De acordo com seu plano, o Brasil enfrenta um “problema estrutural de privilégios, corrupção e baixa responsabilização” de políticos e agentes do Estado envolvidos em crimes. Em resposta a isso, Zema sugere que o foro privilegiado seja limitado apenas ao presidente da República, alegando que o mecanismo favorece acusados devido à proximidade com ministros do STF e à lentidão do Judiciário nos julgamentos.
No documento, Zema expressa preocupação com a relação entre o Congresso Nacional e o STF, afirmando que deseja “limitar o foro privilegiado para que nenhum ministro do Supremo utilize seu cargo para pressionar senadores”. O plano de governo propõe que apenas um colegiado de ministros do STF possa suspender leis, evitando decisões monocráticas que revertam deliberações do Congresso, o que ele considera como ativismo judicial.
O pré-candidato também defende a necessidade de um controle mais rigoroso sobre os ministros do STF pelo Senado, estabelecendo que a investigação de um magistrado deve ser obrigatória caso haja aprovação da maioria senatorial ou por iniciativa popular. O intuito é evitar que o presidente do Senado proteja ministros, facilitando a abertura de investigações e a votação de pedidos de impeachment.
Outro ponto destacado no plano de Zema é a intenção de proibir a atuação de escritórios de advocacia nos Tribunais Superiores se houver parentesco de até terceiro grau com os ministros.

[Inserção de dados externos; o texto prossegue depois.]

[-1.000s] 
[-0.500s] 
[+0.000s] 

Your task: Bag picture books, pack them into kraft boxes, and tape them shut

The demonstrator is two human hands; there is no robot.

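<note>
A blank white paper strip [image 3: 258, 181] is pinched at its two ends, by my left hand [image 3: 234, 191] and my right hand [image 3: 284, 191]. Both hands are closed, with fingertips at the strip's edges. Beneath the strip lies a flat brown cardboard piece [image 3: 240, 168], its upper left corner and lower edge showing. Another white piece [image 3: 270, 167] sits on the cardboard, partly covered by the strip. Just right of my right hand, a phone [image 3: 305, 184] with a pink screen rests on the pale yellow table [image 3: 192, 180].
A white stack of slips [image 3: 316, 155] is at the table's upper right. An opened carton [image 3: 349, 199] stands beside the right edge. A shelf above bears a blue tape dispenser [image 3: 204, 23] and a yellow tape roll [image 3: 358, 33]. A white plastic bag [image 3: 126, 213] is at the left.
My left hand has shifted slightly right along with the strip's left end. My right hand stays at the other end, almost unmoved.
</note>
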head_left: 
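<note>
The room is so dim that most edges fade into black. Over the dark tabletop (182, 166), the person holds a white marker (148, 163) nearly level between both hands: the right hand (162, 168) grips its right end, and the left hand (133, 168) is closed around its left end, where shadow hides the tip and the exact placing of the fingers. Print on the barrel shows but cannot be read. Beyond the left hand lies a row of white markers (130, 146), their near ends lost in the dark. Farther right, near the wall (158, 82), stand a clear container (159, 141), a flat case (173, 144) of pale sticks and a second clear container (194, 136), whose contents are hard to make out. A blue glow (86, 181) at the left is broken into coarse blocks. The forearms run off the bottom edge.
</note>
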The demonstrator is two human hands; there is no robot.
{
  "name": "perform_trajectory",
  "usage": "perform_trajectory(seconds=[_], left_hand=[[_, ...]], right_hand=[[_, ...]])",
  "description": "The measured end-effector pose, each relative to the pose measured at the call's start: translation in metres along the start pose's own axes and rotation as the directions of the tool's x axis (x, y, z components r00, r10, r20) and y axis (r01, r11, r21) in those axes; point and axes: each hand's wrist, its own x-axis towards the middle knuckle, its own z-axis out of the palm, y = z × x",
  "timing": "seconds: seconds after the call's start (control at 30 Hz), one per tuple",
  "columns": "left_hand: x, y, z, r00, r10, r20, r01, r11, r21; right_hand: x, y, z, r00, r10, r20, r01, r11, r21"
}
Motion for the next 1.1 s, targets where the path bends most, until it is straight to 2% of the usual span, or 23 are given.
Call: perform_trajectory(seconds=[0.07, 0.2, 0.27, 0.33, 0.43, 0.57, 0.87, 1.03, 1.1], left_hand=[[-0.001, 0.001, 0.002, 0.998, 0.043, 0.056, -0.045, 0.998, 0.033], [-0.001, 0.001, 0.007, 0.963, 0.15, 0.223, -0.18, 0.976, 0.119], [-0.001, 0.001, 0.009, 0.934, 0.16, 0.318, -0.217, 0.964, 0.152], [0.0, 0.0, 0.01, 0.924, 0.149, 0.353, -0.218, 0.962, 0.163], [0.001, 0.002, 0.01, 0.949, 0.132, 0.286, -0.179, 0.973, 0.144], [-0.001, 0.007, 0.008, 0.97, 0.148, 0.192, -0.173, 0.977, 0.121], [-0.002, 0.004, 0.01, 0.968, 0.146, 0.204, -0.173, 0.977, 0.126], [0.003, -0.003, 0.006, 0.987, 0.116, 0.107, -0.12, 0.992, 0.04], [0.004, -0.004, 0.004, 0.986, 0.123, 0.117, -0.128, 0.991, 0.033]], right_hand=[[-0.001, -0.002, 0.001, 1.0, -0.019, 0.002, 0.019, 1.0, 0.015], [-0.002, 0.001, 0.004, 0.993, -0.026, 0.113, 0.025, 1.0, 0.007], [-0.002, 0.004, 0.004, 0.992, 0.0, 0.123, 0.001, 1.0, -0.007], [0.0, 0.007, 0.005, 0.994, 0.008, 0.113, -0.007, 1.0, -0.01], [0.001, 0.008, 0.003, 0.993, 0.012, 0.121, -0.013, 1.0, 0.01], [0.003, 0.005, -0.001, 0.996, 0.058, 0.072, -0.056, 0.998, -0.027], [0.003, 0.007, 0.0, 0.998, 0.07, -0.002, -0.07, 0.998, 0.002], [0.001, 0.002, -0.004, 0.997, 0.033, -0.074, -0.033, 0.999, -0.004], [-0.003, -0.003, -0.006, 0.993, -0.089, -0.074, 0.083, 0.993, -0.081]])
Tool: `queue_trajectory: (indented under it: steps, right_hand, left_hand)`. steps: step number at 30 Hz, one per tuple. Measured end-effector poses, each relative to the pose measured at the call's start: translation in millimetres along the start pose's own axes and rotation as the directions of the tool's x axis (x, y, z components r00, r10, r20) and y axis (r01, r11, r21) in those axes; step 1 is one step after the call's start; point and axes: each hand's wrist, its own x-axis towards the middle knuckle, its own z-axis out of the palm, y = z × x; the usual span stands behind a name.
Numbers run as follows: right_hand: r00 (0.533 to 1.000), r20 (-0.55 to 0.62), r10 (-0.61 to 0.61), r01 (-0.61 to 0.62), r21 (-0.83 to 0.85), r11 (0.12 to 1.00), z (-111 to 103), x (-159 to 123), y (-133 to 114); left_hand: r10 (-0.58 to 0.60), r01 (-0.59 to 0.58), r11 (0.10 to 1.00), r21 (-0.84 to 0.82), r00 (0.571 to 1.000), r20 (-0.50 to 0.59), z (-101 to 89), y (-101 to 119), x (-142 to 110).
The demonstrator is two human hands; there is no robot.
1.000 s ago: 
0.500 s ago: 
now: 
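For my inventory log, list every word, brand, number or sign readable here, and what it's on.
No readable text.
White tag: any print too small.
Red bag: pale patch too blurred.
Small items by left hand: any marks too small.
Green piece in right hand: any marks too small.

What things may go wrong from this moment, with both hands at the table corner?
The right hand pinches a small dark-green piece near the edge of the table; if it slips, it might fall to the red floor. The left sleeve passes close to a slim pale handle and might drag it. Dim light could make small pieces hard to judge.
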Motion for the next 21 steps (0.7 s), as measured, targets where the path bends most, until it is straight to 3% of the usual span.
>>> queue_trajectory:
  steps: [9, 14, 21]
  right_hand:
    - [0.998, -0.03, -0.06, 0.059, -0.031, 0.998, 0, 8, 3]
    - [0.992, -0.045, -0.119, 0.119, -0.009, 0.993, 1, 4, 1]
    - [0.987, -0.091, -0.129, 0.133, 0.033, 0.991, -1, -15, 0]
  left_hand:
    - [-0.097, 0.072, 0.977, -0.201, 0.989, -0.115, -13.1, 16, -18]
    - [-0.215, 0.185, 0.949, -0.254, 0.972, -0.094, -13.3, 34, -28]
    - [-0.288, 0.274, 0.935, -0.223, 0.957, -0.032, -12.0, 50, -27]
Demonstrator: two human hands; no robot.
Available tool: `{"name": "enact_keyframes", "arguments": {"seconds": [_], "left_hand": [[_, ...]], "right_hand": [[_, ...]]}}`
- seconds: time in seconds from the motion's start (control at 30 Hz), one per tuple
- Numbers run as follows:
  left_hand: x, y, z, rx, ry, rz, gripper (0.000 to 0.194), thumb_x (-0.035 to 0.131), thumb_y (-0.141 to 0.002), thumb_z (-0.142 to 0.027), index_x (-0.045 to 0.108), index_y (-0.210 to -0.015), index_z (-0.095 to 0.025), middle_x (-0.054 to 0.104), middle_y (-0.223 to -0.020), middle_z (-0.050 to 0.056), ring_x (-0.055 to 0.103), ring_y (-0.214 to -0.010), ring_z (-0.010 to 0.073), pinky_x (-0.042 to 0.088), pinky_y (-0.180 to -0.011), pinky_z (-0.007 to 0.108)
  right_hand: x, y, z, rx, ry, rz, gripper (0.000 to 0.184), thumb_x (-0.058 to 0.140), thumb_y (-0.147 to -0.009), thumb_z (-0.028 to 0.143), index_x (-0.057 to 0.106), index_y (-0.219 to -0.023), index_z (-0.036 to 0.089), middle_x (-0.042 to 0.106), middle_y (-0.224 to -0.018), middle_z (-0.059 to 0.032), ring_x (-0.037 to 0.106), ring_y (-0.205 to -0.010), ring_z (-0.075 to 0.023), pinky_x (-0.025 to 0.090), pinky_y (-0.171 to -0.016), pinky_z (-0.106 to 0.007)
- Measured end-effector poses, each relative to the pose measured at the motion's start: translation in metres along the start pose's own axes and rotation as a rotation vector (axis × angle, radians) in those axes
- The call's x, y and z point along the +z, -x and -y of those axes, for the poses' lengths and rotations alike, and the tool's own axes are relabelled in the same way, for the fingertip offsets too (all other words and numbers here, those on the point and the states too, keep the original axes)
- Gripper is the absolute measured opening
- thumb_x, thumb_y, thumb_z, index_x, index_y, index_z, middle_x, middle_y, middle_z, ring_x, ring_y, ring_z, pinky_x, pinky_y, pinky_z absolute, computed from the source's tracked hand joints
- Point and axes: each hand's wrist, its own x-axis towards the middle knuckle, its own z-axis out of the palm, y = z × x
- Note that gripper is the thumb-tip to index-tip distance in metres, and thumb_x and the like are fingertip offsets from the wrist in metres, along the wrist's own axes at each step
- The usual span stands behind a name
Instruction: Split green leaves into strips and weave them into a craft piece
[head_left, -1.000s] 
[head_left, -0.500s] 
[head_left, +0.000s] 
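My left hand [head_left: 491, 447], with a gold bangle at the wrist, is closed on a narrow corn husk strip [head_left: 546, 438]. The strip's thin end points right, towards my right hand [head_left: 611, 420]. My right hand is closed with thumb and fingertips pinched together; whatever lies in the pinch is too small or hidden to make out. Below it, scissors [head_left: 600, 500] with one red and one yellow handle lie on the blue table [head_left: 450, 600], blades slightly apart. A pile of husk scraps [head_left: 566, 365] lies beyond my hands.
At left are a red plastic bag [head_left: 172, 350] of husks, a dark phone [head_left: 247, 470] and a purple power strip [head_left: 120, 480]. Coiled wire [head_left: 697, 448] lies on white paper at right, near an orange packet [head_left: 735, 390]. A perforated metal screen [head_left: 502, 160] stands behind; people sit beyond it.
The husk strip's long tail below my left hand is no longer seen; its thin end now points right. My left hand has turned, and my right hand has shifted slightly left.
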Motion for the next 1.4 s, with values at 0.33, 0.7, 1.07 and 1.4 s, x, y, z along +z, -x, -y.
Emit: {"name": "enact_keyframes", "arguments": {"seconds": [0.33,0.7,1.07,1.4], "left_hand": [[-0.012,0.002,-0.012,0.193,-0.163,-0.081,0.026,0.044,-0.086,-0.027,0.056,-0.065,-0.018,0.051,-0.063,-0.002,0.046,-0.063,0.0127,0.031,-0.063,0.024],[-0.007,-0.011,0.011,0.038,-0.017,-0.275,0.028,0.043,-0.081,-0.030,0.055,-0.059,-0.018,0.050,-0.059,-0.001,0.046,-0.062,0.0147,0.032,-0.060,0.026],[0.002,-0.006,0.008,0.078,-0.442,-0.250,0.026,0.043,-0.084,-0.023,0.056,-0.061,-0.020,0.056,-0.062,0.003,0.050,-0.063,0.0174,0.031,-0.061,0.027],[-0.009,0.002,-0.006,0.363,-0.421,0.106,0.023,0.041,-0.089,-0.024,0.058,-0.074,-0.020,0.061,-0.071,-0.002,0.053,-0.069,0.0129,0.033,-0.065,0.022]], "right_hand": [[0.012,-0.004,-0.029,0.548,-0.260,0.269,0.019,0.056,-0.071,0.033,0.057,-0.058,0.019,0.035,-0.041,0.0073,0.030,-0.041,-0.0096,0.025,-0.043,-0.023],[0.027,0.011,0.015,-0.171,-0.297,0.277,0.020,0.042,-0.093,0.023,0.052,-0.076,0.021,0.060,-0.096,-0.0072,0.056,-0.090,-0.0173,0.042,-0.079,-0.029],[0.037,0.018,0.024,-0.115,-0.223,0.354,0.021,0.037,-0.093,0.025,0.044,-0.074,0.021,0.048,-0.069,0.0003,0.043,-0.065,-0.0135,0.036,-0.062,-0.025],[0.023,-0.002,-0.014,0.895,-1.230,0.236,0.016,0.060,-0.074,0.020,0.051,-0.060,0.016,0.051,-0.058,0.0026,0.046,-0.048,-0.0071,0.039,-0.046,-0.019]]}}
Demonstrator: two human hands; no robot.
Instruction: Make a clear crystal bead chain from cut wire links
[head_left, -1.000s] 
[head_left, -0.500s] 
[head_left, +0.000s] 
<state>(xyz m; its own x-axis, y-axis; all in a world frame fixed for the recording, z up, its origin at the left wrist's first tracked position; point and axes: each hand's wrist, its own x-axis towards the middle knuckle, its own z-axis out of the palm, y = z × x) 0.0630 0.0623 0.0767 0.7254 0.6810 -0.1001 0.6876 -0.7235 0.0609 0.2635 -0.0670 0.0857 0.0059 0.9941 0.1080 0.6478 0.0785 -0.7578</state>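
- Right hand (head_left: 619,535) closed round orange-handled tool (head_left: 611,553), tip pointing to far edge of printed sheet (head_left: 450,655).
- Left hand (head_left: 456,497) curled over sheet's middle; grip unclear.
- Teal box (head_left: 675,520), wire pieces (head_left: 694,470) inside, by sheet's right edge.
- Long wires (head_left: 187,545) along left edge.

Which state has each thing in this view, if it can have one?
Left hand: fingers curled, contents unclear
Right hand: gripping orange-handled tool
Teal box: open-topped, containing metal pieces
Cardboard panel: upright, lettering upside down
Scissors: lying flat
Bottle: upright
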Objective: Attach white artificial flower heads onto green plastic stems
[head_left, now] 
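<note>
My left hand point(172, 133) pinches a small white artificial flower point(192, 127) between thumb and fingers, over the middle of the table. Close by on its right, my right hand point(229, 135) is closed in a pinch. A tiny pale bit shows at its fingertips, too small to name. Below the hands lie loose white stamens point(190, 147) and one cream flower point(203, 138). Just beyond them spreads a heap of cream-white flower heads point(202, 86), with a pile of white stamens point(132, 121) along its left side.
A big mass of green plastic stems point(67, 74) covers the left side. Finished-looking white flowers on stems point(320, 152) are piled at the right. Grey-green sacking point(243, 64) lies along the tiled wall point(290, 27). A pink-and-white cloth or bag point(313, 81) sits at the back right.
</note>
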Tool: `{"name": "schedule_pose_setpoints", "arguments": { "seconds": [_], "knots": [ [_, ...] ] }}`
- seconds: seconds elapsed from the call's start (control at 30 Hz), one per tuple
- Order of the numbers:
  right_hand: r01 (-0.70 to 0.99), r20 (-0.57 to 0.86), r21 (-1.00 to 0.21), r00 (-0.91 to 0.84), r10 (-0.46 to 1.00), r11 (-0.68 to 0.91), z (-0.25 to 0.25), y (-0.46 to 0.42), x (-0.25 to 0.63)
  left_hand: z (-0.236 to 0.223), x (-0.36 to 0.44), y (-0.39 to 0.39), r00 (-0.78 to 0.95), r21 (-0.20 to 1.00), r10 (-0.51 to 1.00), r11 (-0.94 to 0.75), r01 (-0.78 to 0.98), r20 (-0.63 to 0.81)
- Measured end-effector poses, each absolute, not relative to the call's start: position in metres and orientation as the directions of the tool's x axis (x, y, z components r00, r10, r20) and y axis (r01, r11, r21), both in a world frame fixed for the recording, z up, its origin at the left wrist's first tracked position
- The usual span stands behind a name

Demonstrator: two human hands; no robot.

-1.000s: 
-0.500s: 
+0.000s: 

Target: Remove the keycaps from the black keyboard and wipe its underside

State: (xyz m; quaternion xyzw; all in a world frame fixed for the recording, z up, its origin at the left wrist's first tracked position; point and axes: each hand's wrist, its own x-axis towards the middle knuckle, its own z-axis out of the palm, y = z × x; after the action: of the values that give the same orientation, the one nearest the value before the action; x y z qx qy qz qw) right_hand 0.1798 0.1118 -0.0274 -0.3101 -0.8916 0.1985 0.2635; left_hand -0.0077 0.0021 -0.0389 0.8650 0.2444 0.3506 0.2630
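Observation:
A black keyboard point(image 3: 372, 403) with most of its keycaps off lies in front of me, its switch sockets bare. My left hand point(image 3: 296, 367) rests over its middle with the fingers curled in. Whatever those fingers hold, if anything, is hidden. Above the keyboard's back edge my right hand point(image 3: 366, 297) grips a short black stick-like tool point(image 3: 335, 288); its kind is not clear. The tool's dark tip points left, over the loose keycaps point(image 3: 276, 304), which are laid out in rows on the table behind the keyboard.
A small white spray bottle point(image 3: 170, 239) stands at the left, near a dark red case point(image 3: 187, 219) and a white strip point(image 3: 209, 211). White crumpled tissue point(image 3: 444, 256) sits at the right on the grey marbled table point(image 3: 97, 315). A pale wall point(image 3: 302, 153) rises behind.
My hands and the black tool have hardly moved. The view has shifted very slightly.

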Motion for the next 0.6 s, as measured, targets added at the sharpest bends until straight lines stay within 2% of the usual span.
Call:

Além disso, ele propõe a criação de uma corregedoria dentro do STF.
O documento critica também os pagamentos extrateto que são incorporados aos salários dos magistrados no Brasil. Zema se compromete a “eliminar privilégios e mordomias da elite política”, buscando acabar com “supersalários, férias de 60 dias e aposentadoria compulsória da elite do funcionalismo”.
Ele argumenta que as verbas indenizatórias acima do teto constitucional de R$ 46,3 mil não são comuns no setor privado e sobrecarregam o orçamento público. Zema sugere regulamentar essas verbas, aplicar o limite a todos os servidores públicos, reduzir férias e licenças especiais para 30 dias anuais, e extinguir benefícios que não são previstos para o setor privado.